# WHAT IS NEEDED:
Restate word for word the lines of the data below, from the first through the one that has "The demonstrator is".

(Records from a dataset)
———

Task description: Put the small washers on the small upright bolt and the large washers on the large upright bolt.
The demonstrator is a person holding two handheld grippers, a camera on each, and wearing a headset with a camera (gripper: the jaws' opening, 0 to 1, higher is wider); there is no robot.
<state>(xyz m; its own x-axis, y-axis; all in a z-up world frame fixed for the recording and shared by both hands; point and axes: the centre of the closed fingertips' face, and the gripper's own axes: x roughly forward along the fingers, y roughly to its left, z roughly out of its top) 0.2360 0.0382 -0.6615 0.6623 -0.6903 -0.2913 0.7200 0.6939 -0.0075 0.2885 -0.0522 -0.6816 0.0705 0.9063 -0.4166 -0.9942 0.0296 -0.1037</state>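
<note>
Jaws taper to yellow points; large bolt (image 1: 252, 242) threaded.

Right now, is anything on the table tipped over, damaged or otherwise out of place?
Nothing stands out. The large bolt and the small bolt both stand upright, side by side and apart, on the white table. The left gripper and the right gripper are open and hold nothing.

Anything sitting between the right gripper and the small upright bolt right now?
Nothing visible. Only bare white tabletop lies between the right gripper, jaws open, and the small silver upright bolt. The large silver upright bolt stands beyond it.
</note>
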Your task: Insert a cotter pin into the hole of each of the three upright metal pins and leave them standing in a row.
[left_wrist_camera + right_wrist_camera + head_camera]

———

# SOLUTION FOR THIS EXERCISE:
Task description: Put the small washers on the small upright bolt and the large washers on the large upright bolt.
The demonstrator is a person holding two handheld grippers, a camera on each, and wearing a headset with a camera (gripper: the jaws' opening, 0 to 1, higher is wider); there is no robot.

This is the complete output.